• **Material to process**:
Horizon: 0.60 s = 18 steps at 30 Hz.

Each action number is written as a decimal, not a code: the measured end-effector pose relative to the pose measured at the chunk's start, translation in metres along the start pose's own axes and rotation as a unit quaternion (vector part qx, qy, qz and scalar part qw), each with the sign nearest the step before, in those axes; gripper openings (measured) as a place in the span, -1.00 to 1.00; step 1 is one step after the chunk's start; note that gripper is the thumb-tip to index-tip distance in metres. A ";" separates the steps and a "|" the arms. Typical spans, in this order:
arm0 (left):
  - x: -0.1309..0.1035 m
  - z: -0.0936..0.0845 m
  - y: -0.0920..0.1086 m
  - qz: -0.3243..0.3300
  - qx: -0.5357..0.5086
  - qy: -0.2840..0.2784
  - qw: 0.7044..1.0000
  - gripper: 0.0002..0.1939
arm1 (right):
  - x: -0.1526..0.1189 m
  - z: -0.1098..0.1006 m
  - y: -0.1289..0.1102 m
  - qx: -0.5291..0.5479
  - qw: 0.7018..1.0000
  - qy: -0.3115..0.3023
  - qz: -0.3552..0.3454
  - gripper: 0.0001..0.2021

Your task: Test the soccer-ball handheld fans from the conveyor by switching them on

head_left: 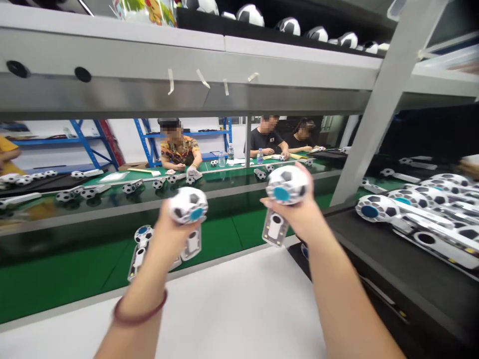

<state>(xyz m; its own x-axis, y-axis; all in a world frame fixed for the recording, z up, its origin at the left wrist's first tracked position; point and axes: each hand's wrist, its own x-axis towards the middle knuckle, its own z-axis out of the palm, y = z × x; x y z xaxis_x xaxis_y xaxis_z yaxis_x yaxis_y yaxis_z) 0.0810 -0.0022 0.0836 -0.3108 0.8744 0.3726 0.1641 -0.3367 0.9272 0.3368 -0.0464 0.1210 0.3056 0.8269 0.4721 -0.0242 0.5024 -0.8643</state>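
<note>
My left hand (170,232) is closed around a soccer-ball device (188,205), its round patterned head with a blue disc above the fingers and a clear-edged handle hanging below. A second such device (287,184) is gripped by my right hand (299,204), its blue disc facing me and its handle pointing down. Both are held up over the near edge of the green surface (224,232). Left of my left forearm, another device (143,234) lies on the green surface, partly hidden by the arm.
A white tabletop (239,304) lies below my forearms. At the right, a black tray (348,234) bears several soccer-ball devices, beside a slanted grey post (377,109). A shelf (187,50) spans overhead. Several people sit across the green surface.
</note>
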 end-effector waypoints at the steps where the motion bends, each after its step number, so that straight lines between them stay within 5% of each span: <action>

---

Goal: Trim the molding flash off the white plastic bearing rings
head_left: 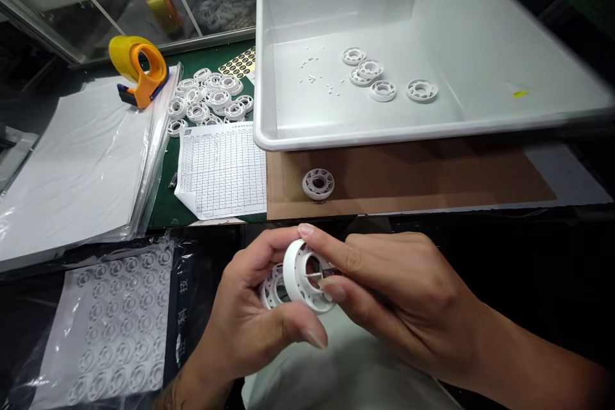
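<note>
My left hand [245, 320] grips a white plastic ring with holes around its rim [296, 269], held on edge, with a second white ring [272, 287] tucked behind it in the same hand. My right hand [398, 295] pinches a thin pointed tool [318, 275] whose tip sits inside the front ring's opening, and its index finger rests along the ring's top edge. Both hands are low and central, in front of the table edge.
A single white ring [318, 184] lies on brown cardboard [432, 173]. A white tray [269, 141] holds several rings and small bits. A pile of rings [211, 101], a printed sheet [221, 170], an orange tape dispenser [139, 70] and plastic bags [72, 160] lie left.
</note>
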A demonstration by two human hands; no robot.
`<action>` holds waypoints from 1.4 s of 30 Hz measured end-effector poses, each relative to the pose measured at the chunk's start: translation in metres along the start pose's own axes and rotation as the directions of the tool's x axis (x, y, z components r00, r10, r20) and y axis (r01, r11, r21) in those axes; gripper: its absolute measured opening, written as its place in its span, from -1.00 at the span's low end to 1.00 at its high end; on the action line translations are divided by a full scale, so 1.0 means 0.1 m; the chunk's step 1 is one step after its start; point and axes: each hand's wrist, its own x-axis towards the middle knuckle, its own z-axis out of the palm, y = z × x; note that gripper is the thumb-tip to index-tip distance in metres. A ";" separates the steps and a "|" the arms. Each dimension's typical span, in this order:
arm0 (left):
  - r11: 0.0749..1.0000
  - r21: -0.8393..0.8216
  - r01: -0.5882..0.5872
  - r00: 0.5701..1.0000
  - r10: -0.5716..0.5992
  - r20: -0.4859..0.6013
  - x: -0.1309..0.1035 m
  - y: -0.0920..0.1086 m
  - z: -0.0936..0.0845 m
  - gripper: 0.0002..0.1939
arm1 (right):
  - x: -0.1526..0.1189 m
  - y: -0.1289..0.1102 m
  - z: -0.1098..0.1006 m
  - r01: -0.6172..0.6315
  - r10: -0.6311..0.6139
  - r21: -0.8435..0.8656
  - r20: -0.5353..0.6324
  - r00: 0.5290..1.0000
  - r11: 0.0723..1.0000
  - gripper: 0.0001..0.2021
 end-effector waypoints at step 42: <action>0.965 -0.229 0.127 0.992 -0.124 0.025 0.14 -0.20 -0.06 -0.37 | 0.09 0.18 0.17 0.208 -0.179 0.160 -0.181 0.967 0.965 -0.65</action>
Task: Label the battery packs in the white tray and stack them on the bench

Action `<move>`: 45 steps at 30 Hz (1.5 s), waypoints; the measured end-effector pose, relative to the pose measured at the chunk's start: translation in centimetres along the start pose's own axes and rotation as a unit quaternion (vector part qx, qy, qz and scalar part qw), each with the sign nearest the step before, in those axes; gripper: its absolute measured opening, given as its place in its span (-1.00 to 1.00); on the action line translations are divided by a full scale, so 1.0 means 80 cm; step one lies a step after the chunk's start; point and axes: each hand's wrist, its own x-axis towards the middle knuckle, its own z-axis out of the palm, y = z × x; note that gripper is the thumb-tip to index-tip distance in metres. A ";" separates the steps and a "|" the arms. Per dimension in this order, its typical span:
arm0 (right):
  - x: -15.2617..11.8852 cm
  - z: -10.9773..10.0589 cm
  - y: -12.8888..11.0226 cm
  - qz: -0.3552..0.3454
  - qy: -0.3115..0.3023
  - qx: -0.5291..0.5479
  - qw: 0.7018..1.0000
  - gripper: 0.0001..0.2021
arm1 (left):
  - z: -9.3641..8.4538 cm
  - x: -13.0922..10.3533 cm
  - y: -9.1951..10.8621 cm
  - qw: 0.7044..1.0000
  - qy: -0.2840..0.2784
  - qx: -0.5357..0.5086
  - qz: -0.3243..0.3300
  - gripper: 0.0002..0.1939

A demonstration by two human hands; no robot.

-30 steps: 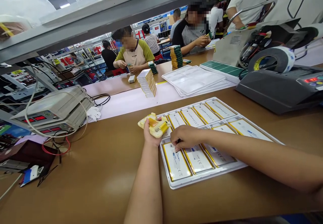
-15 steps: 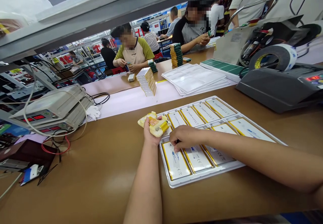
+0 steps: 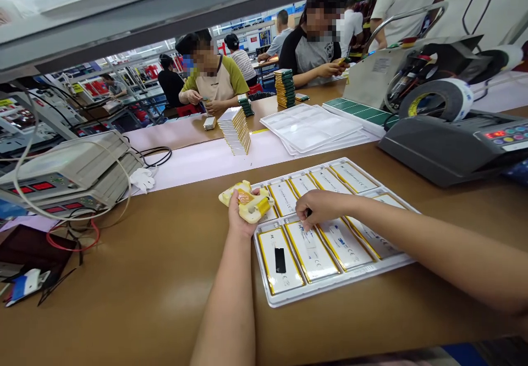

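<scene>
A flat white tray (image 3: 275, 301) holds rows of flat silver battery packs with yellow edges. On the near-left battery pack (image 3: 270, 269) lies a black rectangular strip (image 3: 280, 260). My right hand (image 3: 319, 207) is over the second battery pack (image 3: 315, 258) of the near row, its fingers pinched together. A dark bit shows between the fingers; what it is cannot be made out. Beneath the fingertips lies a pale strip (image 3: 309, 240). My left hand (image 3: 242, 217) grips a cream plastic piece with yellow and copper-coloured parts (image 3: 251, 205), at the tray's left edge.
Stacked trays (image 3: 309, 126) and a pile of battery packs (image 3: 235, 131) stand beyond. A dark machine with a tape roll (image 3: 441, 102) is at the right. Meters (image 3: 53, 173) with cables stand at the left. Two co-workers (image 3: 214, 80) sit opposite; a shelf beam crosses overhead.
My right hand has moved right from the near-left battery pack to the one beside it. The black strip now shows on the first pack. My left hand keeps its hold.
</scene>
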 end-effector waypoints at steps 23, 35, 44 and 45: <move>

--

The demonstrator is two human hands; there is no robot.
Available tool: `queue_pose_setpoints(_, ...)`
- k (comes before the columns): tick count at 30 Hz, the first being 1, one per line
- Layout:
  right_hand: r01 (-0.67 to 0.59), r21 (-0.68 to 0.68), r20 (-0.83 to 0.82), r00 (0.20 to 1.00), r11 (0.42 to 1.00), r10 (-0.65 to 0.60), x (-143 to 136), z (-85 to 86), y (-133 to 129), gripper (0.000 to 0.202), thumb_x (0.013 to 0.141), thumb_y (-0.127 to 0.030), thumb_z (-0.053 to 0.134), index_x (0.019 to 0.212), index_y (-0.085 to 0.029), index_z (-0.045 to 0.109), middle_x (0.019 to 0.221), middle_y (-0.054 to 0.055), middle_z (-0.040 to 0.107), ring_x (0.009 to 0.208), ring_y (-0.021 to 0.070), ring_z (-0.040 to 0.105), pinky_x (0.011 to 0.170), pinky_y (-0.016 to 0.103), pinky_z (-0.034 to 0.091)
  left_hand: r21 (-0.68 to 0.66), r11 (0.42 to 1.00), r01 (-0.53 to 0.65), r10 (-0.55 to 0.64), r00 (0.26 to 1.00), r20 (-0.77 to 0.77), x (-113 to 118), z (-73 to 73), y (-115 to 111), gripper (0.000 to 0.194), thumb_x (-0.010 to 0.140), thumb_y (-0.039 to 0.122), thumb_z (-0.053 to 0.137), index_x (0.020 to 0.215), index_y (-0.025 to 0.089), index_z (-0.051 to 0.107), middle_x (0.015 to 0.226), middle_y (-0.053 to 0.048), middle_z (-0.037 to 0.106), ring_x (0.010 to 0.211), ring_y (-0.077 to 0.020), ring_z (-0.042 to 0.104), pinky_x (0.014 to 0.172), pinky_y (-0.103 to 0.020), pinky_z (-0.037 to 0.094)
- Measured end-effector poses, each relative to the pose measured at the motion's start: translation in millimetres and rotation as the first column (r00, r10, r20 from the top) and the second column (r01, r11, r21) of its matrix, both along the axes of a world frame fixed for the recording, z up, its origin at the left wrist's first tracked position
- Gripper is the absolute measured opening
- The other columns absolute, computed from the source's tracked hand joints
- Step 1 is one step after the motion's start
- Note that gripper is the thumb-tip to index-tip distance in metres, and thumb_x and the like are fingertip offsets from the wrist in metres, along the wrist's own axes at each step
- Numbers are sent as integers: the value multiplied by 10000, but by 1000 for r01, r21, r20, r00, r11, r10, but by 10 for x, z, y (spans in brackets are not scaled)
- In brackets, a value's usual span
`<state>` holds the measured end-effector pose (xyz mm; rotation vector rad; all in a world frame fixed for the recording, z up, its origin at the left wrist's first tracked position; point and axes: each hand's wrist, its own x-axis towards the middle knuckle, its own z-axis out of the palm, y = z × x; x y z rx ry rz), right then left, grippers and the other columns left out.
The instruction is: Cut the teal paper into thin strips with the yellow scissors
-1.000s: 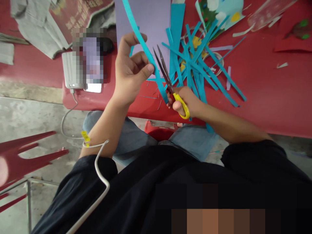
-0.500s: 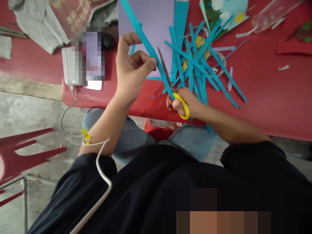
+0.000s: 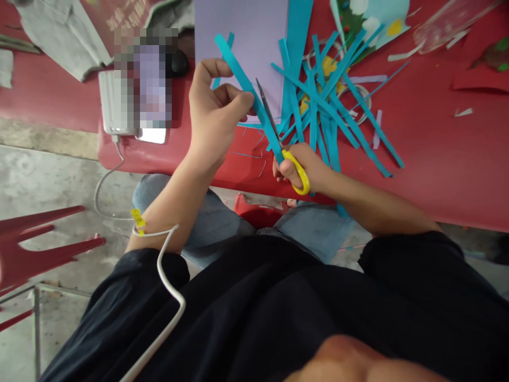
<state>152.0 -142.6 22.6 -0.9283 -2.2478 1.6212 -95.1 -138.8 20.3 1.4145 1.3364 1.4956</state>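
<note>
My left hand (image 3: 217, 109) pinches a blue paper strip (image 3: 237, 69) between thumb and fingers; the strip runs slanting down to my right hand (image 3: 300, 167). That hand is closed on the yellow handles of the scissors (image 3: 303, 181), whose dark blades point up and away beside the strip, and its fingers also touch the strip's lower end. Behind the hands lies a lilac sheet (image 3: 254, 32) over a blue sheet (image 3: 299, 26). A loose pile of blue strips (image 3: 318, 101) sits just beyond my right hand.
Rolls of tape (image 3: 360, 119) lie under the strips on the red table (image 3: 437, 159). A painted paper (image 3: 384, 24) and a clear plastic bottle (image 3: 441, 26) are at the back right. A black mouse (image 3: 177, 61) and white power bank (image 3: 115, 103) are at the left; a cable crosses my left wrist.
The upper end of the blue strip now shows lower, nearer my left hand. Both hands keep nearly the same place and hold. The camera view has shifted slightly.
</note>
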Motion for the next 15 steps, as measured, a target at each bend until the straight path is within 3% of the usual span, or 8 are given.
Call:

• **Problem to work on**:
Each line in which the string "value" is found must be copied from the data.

• **Problem solution**:
- Numbers are sent as integers: the value multiplied by 10000, but by 1000 for r01, r21, r20, r00, r11, r10, but by 10 for x, z, y (spans in brackets are not scaled)
- In brackets, a value's usual span

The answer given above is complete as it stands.